The details of the stimulus have yet to be finalised, but Ottawa sees the spending split into two buckets: pandemic-related economic support and measures to bolster Canada’s economic potential, such as investments in infrastructure, childcare and other target areas, as a vaccine programme unfolds.
“There would be some reasons to be concerned about Canada’s long-term economic potential if the government did not pivot toward a more investment-focused programme,” said Stephen Brown, senior Canada economist at Capital Economics.
“As conditions start to normalise, the case grows for much more targeted measures.”
The stimulus will be included in the 2021-2022 budget, likely to be presented in March or April. Prime Minister Justin Trudeau, who leads a minority government that depends on the opposition to pass legislation, is expected to call a possible snap election later this year.
Trudeau’s government values the stimulus package at between three and four percent of gross domestic product (GDP), which is in line with aid provided by some of Canada’s European peers, but much less than United States President Joe Biden’s proposed $1.9 trillion relief package. Biden’s plan is valued at about nine percent of US GDP.
Still, the additional spending will swell Canada’s debt load. The Conference Board of Canada estimates the combined net debt of the federal and provincial governments will increase to 95 percent of GDP by 2023-2024, a level not seen since the early 1990s.
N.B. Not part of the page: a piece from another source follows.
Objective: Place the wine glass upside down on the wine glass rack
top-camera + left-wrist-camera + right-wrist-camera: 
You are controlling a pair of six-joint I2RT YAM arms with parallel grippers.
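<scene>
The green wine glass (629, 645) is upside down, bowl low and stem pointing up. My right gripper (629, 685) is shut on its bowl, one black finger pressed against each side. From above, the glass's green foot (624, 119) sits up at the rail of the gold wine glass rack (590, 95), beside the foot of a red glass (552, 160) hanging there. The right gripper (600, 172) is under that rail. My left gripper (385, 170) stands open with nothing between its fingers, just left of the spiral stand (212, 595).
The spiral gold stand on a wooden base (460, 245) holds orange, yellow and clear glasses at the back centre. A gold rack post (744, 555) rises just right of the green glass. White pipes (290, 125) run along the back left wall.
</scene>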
Fitch Ratings, which stripped Canada of one of its coveted triple-A credit ratings last June, said the stimulus plan could intensify the scrutiny of its fiscal health.
“The view that microscopic interest rates will bail you out as a big spender and borrower has often in the past just sown the seeds of a fiscal crisis down the road,” said David Rosenberg, chief economist and strategist at Rosenberg Research.